Implementation:Allenai Open instruct Get Cached Dataset Tulu

Knowledge Sources	Open Instruct
Domains	Machine Learning, Data Engineering, Natural Language Processing
Last Updated	2026-02-07 00:00 GMT

Overview

Concrete tool for loading, mixing, tokenizing, and caching instruction-tuning datasets provided by the Open Instruct library.

Description

The get_cached_dataset_tulu() function is the primary entry point for preparing SFT training data. It orchestrates the full dataset pipeline: loading datasets from the HuggingFace Hub or local paths, mixing them according to specified ratios, applying transformation functions (tokenization, truncation, filtering), and caching the results using a SHA-based configuration hash.

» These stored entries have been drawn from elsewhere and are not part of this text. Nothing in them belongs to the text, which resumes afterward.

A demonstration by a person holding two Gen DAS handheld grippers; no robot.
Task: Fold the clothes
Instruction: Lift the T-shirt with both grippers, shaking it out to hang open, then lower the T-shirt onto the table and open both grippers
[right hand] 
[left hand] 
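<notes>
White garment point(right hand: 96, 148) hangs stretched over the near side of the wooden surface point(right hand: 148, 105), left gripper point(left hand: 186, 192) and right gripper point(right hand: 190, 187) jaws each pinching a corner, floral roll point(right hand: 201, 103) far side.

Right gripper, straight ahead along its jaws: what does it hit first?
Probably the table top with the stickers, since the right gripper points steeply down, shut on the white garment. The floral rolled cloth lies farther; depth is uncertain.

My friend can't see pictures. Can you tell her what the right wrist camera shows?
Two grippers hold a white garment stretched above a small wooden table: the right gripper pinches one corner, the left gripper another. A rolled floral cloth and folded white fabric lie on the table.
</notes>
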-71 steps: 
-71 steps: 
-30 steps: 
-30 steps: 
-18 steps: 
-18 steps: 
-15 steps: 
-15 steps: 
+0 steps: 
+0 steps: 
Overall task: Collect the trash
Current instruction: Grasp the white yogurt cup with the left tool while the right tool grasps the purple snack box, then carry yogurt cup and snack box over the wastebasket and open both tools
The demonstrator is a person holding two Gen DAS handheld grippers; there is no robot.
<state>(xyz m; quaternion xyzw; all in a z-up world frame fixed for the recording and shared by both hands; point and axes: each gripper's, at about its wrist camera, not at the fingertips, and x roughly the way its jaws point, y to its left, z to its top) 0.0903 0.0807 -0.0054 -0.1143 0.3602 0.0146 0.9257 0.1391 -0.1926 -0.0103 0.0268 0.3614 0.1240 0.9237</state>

Internally, it delegates to get_cached_dataset_tulu_with_statistics() and returns only the dataset (dropping the statistics). The cache can be stored locally on disk or pushed to the HuggingFace Hub for shared access across machines.

Usage

Import and call this function when setting up training data for SFT. Typically invoked in the main() function of finetune.py within an accelerator.main_process_first() context so that only the main process performs the data transformation, while other processes load from the cache.

Code Reference

Source Location

Repository: Open Instruct
File: open_instruct/dataset_transformation.py
Lines: L2072-2102

Signature

def get_cached_dataset_tulu(
    dataset_mixer_list: list[str],
    dataset_mixer_list_splits: list[str],
    tc: TokenizerConfig,
    dataset_transform_fn: list[str],
    transform_fn_args: list[dict[str, Any]],
    target_columns: list[str] | None = None,
    dataset_cache_mode: Literal["hf", "local"] = "local",
    dataset_config_hash: str | None = None,
    hf_entity: str | None = None,
    dataset_local_cache_dir: str = "local_dataset_cache",
    dataset_skip_cache: bool = False,
    dataset_config_seed: int = 42,
    system_prompt_override: str | None = None,
) -> Dataset:

Import

from open_instruct.dataset_transformation import get_cached_dataset_tulu

I/O Contract

Inputs

Name	Type	Required	Description
dataset_mixer_list	list[str]	Yes	Alternating list of dataset names/paths and their mixing ratios (e.g., `["dataset_name", "1.0", "other_dataset", "0.5"]`).
dataset_mixer_list_splits	list[str]	Yes	The dataset splits to use (e.g., `["train"]`). Applied cyclically to the datasets in the mixer list.
tc	TokenizerConfig	Yes	Tokenizer configuration containing the tokenizer path, chat template name, and other tokenizer settings.
dataset_transform_fn	list[str]	Yes	List of transformation function names to apply sequentially (e.g., `["sft_tulu_tokenize_and_truncate_v1", "sft_tulu_filter_v1"]`).
transform_fn_args	list[dict[str, Any]]	Yes	Arguments for each transform function. Must have the same length as `dataset_transform_fn`.
target_columns	list[str] or None	No	Columns to keep in the final dataset. If None, all columns are kept.
dataset_cache_mode	Literal["hf", "local"]	No	Where to store the cache: `"local"` (disk) or `"hf"` (HuggingFace Hub). Defaults to `"local"`.
dataset_config_hash	str or None	No	Pre-computed config hash. If None, the hash is computed from the configuration.
hf_entity	str or None	No	HuggingFace entity for Hub caching. Required if `dataset_cache_mode="hf"`.
dataset_local_cache_dir	str	No	Directory for local caching. Defaults to `"local_dataset_cache"`.
dataset_skip_cache	bool	No	If True, bypasses the cache and reprocesses from scratch. Defaults to False.
dataset_config_seed	int	No	Random seed for dataset shuffling and sampling. Defaults to 42.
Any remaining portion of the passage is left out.